What is being asked: Search the listing for the word "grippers". Copy every line where it is found.

^^^^^^^^^^^^^^^^

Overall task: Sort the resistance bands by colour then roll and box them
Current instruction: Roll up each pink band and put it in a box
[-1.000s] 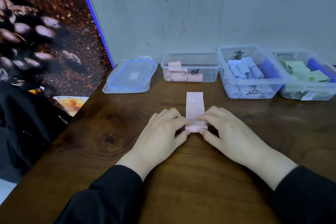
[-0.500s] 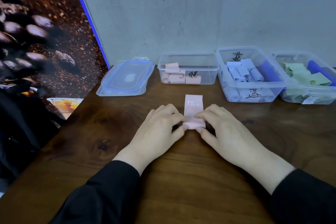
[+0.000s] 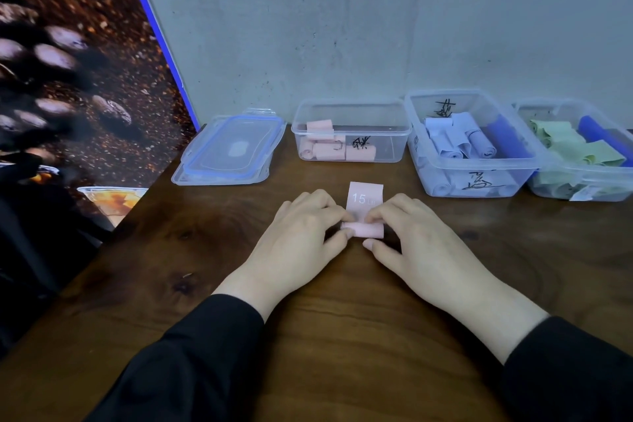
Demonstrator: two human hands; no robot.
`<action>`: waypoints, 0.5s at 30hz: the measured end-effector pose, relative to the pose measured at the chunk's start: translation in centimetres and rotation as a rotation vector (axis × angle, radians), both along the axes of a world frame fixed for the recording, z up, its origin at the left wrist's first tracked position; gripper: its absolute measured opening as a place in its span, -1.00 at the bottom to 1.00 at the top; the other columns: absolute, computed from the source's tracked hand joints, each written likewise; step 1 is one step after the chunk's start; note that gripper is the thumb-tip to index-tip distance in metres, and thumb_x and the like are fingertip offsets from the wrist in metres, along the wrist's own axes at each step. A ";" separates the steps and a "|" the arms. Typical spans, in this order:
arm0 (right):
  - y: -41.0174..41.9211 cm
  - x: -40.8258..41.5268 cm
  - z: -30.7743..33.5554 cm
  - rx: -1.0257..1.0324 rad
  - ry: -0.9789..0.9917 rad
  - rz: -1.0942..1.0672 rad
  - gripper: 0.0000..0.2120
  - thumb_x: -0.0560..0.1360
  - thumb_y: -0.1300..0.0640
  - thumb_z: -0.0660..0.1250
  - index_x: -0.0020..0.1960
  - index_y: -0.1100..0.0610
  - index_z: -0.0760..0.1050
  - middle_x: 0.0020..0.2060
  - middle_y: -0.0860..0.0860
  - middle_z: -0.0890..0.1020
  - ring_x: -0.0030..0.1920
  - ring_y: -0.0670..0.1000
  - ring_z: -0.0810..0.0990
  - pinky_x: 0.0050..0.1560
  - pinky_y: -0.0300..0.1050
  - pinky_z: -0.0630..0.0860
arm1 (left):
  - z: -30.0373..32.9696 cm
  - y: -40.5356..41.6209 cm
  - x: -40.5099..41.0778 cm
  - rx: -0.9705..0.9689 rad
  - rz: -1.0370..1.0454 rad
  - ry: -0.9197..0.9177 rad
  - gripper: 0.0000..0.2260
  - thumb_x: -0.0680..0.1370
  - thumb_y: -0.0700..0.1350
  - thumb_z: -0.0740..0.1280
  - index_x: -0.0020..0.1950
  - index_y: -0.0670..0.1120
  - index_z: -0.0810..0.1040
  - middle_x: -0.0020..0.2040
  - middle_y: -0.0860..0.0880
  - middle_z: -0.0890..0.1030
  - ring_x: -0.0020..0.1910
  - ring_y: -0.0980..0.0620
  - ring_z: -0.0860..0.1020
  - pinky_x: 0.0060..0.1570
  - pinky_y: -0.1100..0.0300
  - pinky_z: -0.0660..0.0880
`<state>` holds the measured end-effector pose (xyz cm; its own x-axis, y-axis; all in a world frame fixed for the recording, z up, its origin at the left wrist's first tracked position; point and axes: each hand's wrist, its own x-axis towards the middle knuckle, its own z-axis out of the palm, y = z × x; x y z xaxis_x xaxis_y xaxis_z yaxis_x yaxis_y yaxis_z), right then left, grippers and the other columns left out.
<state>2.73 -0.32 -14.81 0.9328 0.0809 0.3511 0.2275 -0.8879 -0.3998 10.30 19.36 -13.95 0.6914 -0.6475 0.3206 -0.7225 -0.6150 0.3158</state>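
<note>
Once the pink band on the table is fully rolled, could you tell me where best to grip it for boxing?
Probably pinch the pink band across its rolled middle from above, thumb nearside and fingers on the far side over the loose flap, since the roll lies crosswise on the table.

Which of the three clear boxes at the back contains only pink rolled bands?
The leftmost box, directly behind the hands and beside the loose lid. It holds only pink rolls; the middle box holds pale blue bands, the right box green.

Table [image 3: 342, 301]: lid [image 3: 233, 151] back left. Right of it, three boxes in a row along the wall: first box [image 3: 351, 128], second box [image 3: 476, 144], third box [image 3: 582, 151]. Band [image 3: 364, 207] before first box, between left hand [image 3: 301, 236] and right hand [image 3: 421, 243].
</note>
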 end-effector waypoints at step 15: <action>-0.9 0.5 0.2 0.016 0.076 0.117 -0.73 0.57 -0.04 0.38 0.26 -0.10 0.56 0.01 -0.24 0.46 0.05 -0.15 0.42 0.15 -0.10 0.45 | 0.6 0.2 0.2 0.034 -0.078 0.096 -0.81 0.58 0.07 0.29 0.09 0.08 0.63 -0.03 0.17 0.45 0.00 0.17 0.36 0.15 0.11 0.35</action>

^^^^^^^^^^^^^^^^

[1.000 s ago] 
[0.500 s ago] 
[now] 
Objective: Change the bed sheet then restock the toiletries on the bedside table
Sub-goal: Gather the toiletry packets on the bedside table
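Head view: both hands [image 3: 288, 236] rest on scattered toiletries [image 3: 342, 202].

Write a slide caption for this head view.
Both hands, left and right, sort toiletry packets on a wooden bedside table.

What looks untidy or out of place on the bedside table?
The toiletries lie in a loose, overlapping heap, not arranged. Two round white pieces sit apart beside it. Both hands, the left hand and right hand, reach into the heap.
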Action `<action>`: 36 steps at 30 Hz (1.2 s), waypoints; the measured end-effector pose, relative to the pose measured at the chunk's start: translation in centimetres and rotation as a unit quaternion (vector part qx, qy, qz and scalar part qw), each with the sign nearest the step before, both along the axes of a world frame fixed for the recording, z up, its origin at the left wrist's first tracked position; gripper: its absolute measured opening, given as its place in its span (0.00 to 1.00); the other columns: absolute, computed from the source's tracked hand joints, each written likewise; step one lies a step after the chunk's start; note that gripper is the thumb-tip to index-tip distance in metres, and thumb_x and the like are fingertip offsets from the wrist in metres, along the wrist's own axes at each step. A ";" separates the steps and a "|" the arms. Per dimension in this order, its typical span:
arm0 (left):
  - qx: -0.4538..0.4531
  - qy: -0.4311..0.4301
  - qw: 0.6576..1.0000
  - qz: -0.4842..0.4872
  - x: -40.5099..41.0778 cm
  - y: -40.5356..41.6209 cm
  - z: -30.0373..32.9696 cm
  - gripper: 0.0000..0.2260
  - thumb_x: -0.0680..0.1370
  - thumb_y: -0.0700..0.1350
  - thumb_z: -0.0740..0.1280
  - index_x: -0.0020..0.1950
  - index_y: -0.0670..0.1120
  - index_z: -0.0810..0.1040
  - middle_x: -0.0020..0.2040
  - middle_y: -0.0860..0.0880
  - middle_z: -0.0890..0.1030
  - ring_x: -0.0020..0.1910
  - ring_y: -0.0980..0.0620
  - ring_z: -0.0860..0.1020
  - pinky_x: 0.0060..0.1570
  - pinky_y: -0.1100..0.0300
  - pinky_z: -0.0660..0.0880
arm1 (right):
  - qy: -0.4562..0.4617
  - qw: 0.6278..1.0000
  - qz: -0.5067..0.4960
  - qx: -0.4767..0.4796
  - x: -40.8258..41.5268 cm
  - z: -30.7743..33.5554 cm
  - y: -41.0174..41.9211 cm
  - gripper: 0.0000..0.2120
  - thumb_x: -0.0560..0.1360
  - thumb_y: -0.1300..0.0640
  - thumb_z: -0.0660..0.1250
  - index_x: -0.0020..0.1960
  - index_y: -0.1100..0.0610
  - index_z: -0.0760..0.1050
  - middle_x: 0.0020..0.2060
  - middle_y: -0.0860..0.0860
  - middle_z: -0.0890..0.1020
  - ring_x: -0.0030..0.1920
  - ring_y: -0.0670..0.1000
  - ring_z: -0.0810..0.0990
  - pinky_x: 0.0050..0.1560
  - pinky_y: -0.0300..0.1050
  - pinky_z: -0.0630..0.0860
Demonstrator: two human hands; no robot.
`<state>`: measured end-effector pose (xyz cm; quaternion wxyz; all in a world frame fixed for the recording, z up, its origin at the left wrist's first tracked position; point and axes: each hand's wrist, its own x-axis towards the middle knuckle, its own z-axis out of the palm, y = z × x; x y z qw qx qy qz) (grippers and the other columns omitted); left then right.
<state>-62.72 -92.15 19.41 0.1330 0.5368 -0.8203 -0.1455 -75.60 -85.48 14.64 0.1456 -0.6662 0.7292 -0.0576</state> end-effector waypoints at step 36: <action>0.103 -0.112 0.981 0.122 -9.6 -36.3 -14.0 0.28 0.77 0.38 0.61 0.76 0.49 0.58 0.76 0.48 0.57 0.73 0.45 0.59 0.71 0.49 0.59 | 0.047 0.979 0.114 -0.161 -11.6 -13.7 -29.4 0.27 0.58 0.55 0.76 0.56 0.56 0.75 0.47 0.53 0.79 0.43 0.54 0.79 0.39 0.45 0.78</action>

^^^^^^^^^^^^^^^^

Completed task:
`<state>` holds the measured end-effector pose (xyz cm; its own x-axis, y-axis; all in a world frame fixed for the recording, z up, its origin at the left wrist's first tracked position; point and axes: each hand's wrist, its own x-axis towards the middle knuckle, its own z-axis out of the palm, y = z × x; x y z xaxis_x xaxis_y xaxis_z yaxis_x yaxis_y yaxis_z), right then left, grippers and the other columns left out.
`<state>`: measured end-effector pose (xyz cm; quaternion wxyz; all in a world frame fixed for the recording, z up, its origin at the left wrist's first tracked position; point and axes: each hand's wrist, its own x-axis towards the middle knuckle, its own z-axis out of the palm, y = z × x; x y z qw qx qy qz) (grippers and the other columns omitted); left then right.

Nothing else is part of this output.